### What is expected
Find, in the records below, the line that contains "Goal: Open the" and the line that contains "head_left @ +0". Copy those two lines and everything between them exactly, but not the pictures.

### Data for this exercise
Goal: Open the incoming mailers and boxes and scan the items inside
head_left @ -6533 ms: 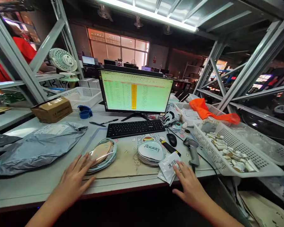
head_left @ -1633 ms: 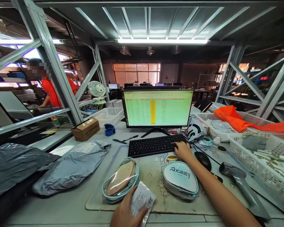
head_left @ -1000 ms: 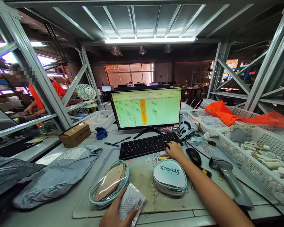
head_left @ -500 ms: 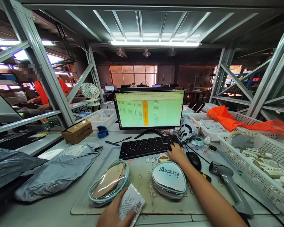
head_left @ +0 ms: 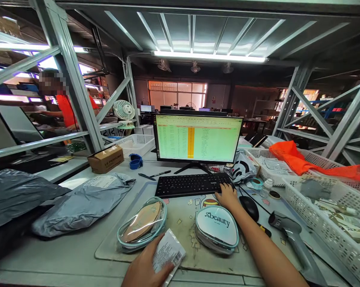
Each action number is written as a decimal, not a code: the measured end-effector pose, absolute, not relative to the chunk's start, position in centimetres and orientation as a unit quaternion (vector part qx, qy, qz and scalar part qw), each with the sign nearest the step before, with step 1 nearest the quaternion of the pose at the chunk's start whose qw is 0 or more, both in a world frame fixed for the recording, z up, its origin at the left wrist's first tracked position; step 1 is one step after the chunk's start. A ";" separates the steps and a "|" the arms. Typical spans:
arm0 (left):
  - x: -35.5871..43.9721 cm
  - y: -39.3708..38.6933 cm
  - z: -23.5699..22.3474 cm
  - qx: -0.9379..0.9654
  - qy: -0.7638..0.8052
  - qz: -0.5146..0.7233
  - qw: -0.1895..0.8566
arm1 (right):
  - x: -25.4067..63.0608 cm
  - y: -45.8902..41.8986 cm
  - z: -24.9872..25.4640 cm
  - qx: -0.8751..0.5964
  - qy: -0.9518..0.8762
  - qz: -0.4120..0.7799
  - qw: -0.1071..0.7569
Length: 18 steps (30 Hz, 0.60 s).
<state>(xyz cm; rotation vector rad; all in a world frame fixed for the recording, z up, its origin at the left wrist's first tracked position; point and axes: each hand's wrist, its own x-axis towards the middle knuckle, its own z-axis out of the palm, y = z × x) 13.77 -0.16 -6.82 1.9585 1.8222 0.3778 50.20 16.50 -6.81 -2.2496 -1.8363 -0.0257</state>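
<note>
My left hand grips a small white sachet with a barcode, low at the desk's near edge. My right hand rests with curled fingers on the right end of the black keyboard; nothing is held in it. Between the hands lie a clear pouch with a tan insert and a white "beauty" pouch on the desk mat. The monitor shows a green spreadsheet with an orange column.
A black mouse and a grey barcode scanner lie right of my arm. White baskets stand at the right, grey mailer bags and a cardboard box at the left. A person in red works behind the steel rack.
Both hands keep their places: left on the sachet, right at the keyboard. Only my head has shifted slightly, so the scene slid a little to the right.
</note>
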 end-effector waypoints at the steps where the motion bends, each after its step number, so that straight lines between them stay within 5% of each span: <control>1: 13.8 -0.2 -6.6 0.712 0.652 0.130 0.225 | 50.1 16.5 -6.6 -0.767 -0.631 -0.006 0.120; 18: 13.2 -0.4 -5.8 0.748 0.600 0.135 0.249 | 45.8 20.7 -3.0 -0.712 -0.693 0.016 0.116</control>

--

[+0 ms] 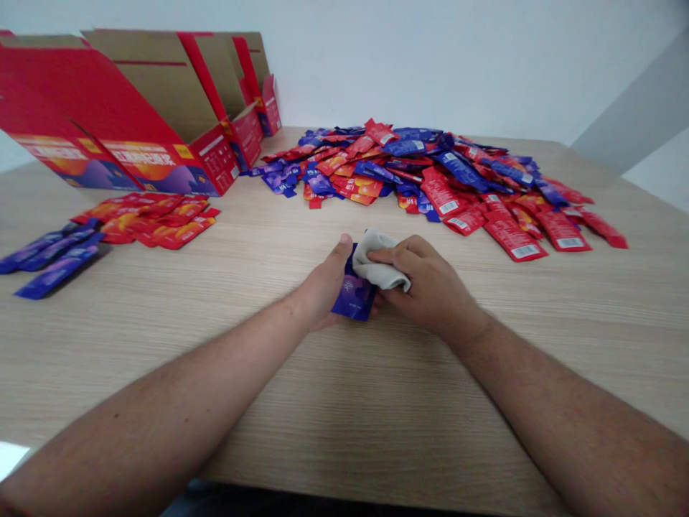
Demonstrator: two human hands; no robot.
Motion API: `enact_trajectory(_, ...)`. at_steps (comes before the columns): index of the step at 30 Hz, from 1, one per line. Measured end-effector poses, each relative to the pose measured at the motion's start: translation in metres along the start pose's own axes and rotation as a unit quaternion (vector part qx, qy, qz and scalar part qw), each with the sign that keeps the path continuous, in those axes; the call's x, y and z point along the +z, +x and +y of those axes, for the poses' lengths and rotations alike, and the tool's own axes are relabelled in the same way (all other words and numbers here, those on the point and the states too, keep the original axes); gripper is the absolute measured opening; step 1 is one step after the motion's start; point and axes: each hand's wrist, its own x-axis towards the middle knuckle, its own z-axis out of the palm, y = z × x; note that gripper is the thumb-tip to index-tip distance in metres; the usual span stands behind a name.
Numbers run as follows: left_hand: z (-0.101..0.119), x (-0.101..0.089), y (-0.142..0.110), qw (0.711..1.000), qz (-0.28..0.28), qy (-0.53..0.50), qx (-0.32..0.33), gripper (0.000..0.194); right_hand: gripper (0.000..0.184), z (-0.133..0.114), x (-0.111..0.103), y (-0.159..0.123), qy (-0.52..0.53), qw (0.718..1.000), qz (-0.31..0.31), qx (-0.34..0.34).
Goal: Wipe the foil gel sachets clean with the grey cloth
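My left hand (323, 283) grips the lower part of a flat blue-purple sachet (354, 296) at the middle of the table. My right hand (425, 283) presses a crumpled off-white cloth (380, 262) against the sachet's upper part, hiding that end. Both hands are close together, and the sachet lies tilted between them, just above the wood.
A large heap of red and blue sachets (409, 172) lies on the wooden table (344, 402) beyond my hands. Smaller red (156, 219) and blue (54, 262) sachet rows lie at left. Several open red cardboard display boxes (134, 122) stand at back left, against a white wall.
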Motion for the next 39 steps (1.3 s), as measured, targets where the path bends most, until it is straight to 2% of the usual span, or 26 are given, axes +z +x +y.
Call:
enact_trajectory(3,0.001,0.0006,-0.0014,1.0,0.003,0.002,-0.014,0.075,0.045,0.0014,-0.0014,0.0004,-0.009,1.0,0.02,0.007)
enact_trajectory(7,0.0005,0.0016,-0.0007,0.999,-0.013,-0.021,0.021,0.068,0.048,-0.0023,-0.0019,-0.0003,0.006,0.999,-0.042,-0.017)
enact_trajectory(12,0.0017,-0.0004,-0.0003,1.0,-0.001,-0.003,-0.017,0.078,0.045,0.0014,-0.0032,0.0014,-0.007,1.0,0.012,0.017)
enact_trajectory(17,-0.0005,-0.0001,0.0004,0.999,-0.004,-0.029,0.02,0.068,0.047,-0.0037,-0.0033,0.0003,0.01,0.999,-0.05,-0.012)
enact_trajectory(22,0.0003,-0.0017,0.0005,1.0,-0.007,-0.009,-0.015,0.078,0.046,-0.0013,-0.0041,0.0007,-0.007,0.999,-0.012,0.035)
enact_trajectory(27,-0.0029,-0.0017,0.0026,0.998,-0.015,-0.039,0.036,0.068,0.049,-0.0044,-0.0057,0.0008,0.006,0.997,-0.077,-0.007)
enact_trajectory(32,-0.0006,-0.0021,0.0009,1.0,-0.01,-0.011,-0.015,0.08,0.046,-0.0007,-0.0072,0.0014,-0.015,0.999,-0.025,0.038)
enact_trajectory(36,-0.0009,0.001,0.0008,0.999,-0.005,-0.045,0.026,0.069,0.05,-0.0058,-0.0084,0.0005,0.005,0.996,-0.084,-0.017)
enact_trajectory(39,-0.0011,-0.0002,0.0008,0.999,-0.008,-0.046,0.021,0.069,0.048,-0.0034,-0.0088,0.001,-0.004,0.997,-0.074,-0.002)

### Solution for this problem
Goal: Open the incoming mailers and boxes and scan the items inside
head_left @ -6533 ms: 
head_left @ -1633 ms: 
head_left @ -1000 ms: 
head_left @ -500 ms: 
head_left @ +0 ms: 

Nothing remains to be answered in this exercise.